# Your assignment:
Please keep to the lines below from the one with "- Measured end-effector" through the one with "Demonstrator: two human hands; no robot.", and restate them word for word, ends included.

# Given material:
★ ★ ★

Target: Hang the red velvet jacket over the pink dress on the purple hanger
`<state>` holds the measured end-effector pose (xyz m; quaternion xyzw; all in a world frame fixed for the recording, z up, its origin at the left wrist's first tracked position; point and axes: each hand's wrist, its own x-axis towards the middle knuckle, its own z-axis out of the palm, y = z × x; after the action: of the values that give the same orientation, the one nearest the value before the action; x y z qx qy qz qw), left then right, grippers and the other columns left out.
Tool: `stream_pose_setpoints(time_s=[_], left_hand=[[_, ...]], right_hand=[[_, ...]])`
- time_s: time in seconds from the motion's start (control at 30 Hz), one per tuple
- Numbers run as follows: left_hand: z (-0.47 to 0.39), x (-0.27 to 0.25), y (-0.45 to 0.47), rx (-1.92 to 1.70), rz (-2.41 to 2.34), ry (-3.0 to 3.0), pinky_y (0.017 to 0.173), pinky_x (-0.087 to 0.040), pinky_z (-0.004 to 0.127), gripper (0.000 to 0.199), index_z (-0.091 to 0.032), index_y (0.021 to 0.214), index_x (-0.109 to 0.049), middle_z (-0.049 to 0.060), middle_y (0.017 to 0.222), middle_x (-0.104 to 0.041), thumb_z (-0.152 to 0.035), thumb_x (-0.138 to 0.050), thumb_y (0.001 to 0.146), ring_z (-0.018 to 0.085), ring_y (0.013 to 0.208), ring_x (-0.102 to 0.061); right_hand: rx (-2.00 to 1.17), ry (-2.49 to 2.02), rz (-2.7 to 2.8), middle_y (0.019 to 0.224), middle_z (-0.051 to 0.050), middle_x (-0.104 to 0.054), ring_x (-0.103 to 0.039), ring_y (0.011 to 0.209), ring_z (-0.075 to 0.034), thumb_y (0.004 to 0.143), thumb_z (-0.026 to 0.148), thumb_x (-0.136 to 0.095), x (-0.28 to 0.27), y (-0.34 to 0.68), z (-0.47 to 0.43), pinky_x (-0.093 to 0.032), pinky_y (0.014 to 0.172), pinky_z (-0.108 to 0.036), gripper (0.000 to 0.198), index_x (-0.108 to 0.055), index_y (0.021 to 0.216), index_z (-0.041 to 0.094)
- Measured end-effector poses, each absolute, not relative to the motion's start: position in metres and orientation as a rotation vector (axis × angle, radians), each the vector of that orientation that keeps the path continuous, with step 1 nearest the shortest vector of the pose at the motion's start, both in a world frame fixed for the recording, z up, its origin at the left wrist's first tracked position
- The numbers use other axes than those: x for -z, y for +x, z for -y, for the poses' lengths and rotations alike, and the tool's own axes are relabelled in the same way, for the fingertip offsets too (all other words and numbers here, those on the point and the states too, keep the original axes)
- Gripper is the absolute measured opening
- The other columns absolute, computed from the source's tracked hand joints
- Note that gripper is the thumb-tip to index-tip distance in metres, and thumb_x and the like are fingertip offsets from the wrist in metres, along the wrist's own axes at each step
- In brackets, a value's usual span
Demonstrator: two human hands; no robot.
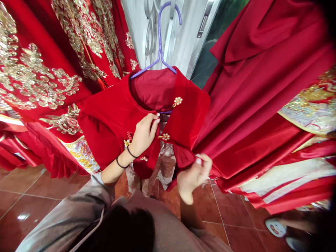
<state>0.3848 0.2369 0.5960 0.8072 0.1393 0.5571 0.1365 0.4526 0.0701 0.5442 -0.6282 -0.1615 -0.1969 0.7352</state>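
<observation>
A short red velvet jacket (pixel 110 105) hangs before me on a purple hanger (pixel 160 42), its front partly open. My left hand (pixel 143 134) is closed in a pinch on the front edge just below the collar. At the lower corner of the opposite front panel, my right hand (pixel 194 175) is curled with fingertips on the cloth, slightly blurred. Flower-shaped beaded clasps (pixel 177 102) run along the panel on the right; another clasp (pixel 165 137) sits lower on it. My left wrist partly hides a red tassel ornament (pixel 127 140).
Red garments with gold sequin embroidery (pixel 39 77) crowd the left. A plain red garment (pixel 257 70) and satin cloth hang on the right. Behind the hanger is a pale metal door (pixel 189 42). Below lies a reddish tiled floor (pixel 228 213), with another person's foot in a slipper (pixel 275 227) at lower right.
</observation>
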Motion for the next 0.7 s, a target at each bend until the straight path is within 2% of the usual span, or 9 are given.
stream_pose_setpoints(time_s=[0.13,0.23,0.3,0.37,0.4,0.47,0.57,0.63,0.7], left_hand=[[-0.254,-0.568,0.393,-1.114,-0.768,2.535,0.07,-0.048,0.029,0.017,-0.015,0.092,-0.057,0.012,0.086,-0.068,-0.016,-0.041,0.096,0.022,0.078,-0.066],[-0.25,-0.575,0.366,-0.945,-0.94,2.567,0.063,-0.044,0.027,0.02,-0.017,0.093,-0.06,0.008,0.082,-0.069,-0.031,-0.047,0.098,0.021,0.075,-0.067],[-0.244,-0.59,0.346,-1.007,-1.032,2.544,0.059,-0.041,0.027,0.031,-0.019,0.085,-0.062,0.006,0.074,-0.068,-0.045,-0.051,0.095,0.02,0.068,-0.065],[-0.242,-0.609,0.335,-1.284,-1.07,2.466,0.064,-0.044,0.029,0.037,-0.019,0.08,-0.062,0.005,0.072,-0.067,-0.05,-0.051,0.094,0.019,0.068,-0.063],[-0.243,-0.617,0.333,-1.455,-1.072,2.418,0.071,-0.047,0.032,0.035,-0.018,0.083,-0.063,0.006,0.077,-0.067,-0.049,-0.051,0.094,0.02,0.073,-0.063],[-0.25,-0.631,0.338,-1.715,-1.059,2.349,0.092,-0.047,0.042,0.035,-0.016,0.102,-0.064,0.012,0.102,-0.068,-0.048,-0.056,0.091,0.026,0.098,-0.062],[-0.271,-0.642,0.355,-1.765,-0.976,2.312,0.113,-0.032,0.055,0.065,-0.017,0.129,-0.054,0.017,0.141,-0.05,-0.052,-0.072,0.078,0.036,0.137,-0.039],[-0.289,-0.647,0.362,-1.726,-0.871,2.284,0.116,-0.03,0.056,0.068,-0.021,0.13,-0.052,0.015,0.146,-0.046,-0.052,-0.076,0.074,0.036,0.143,-0.031],[-0.306,-0.654,0.365,-1.693,-0.774,2.278,0.116,-0.033,0.053,0.055,-0.023,0.122,-0.057,0.013,0.137,-0.055,-0.05,-0.074,0.077,0.033,0.139,-0.039]], right_hand=[[0.151,-1.443,0.534,0.08,-0.001,-0.06,-0.055,0.074,-0.015,0.092,0.043,-0.049,-0.533,0.457,-0.086,-0.042,0.072,-0.028,0.026,-0.058,0.089,0.019],[0.073,-1.531,0.763,0.07,0.0,-0.058,-0.053,0.066,-0.014,0.096,0.043,-0.044,-0.533,0.47,-0.084,-0.042,0.066,-0.028,0.034,-0.06,0.079,0.018],[0.164,-1.588,0.906,0.077,-0.003,-0.063,-0.059,0.075,-0.016,0.098,0.04,-0.044,-0.543,0.479,-0.084,-0.046,0.074,-0.03,0.034,-0.063,0.081,0.017],[0.368,-1.585,0.97,0.098,-0.008,-0.067,-0.062,0.095,-0.02,0.096,0.037,-0.05,-0.561,0.486,-0.09,-0.048,0.086,-0.036,0.025,-0.066,0.094,0.017],[0.482,-1.559,0.975,0.108,-0.01,-0.066,-0.061,0.104,-0.022,0.094,0.036,-0.053,-0.573,0.489,-0.097,-0.049,0.09,-0.038,0.024,-0.065,0.103,0.017],[0.671,-1.505,0.985,0.122,-0.012,-0.061,-0.057,0.117,-0.024,0.092,0.039,-0.055,-0.599,0.497,-0.117,-0.048,0.095,-0.043,0.033,-0.061,0.117,0.018],[0.813,-1.56,1.081,0.141,-0.013,-0.049,-0.042,0.137,-0.029,0.092,0.048,-0.052,-0.633,0.515,-0.154,-0.037,0.109,-0.054,0.047,-0.053,0.131,0.022],[0.807,-1.664,1.145,0.143,-0.012,-0.048,-0.039,0.139,-0.03,0.093,0.052,-0.049,-0.649,0.534,-0.173,-0.03,0.112,-0.057,0.049,-0.052,0.132,0.022],[0.731,-1.74,1.201,0.133,-0.011,-0.056,-0.047,0.132,-0.028,0.095,0.052,-0.047,-0.663,0.553,-0.181,-0.033,0.111,-0.055,0.045,-0.056,0.126,0.02]])
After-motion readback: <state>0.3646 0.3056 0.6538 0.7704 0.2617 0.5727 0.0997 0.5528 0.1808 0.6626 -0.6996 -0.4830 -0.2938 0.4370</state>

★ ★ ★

# Response to this exercise:
- Measured end-effector poses, each absolute, not relative to the motion's start: position in metres and orientation as a rotation vector (axis × angle, radians), each the vector of that orientation that keeps the path continuous, with step 1 nearest the shortest vector of the pose at the motion's start, both in a world frame fixed for the recording, z up, its origin at the left wrist's first tracked position
- The numbers use other axes than those: x for -z, y for +x, z for -y, for the poses' lengths and rotations alike, and the tool's own axes are relabelled in the same way, for the fingertip offsets too (all other words and numbers here, those on the point and the states too, keep the original axes)
- Gripper is the absolute measured opening
- The other columns absolute, computed from the source's tracked hand joints
- Note that gripper is the thumb-tip to index-tip distance in metres, and thumb_x and the like are fingertip offsets from the wrist in metres, along the wrist's own axes at each step
- In brackets, a value's usual span
Demonstrator: two human hands; no robot.

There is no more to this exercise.